▽
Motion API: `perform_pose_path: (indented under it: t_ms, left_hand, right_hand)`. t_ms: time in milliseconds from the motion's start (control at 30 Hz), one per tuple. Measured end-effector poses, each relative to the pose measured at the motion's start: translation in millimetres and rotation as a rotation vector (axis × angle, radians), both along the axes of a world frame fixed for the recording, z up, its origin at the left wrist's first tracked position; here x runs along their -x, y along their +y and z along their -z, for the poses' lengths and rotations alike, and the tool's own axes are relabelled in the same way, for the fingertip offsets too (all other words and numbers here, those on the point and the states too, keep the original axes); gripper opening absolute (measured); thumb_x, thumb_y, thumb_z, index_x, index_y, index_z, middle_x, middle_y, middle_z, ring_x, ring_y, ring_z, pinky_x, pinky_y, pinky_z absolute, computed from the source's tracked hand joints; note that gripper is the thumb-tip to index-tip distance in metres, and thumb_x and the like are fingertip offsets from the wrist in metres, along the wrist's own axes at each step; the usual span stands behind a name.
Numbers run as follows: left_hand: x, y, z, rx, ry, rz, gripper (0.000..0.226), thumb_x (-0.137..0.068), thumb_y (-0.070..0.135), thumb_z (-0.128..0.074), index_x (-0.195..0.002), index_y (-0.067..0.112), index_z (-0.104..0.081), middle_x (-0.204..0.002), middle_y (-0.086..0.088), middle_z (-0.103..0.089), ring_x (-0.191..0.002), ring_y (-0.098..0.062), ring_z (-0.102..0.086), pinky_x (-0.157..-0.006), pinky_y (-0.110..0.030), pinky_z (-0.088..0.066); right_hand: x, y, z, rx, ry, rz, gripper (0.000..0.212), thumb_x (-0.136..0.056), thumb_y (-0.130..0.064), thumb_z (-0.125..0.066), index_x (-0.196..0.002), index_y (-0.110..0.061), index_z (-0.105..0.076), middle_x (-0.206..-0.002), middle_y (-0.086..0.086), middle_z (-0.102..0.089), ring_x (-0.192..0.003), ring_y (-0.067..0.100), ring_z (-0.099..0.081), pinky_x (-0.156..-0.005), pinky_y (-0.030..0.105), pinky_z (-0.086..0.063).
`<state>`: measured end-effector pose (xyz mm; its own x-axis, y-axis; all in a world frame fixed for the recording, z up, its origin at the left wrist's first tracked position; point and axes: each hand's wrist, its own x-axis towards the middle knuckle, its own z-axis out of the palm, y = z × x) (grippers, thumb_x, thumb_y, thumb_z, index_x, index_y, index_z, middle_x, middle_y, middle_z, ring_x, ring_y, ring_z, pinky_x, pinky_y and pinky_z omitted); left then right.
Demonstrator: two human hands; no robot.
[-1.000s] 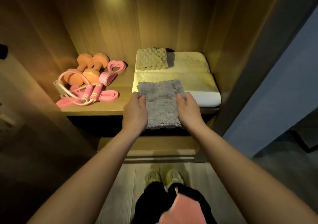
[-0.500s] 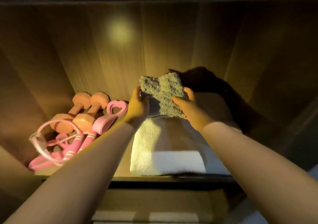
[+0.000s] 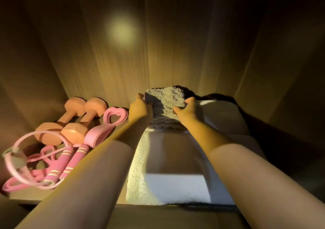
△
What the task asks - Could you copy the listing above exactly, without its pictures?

Expected answer -
Motion API: `perform_pose_path: (indented under it: t_ms, left_hand, right_hand)`. t_ms: time in milliseconds from the motion's start (control at 30 Hz), one per tuple. Measured end-effector poses, each relative to the pose measured at the motion's start: translation in millimetres and rotation as a rotation vector (axis × angle, radians), both along the axes of a world frame fixed for the recording, z up, its origin at the left wrist's first tracked position; here x runs along their -x, y along their +y and z along their -z, for the poses' lengths and rotations alike, and the tool's own axes are relabelled in the same way, for the fingertip offsets too (all other words and numbers here, those on the point and the states too, keep the original axes); gripper opening absolute (measured); thumb_x, thumb_y, thumb_z, index_x, index_y, index_z, middle_x, middle_y, middle_z, ring_x, ring_y, ring_z, pinky_x, pinky_y, pinky_z absolute, computed from the source's tracked hand joints; note that gripper is the thumb-tip to index-tip distance in metres, and thumb_x and the like are fingertip offsets from the wrist in metres, along the wrist's own axes at each step; the usual span stands behind a name.
Numbers run as follows: left_hand: x, y, z, rx, ry, rz, gripper (0.000..0.226), thumb_x (-0.137..0.068), thumb_y (-0.070..0.135), thumb_z (-0.128..0.074), index_x (-0.195..0.002), index_y (-0.067..0.112), index_z (-0.104..0.081), middle_x (-0.204..0.002), middle_y (-0.086..0.088), middle_z (-0.103..0.089), ring_x (-0.191..0.002), ring_y (-0.098..0.062), ring_z (-0.102..0.086), pinky_x (-0.157..-0.006), pinky_y (-0.110..0.030), pinky_z (-0.088..0.066); right_hand: x, y, z, rx, ry, rz, gripper (0.000..0.212), thumb_x (-0.136..0.056), thumb_y (-0.130..0.064), thumb_z (-0.125..0.066), index_x (-0.196..0.002), index_y (-0.110..0.061), index_z (-0.105..0.076), middle_x (-0.206..-0.002), middle_y (-0.086..0.086), middle_z (-0.102..0.089), ring_x (-0.192..0.003), ring_y (-0.067..0.100), ring_z (-0.099..0.081), pinky_x (-0.156..-0.005), pinky_y (-0.030..0.105), pinky_z (-0.086..0.063).
`<state>`: measured end-effector pose (xyz mm; its own x-axis, y-axis; all in a world frame fixed for the recording, z up, its origin at the left wrist's first tracked position; point and axes: each hand's wrist, its own x-axis towards the middle knuckle, its own z-axis out of the palm, y = z × x) (grippers, thumb_x, thumb_y, thumb_z, index_x, index_y, index_z, middle_x, middle_y, middle_z, ring_x, ring_y, ring_z, pinky_x, pinky_y and pinky_z omitted); left then right.
Demonstrator: two human hands; no robot.
[-1.000s] 
[-0.500s] 
[+0.000s] 

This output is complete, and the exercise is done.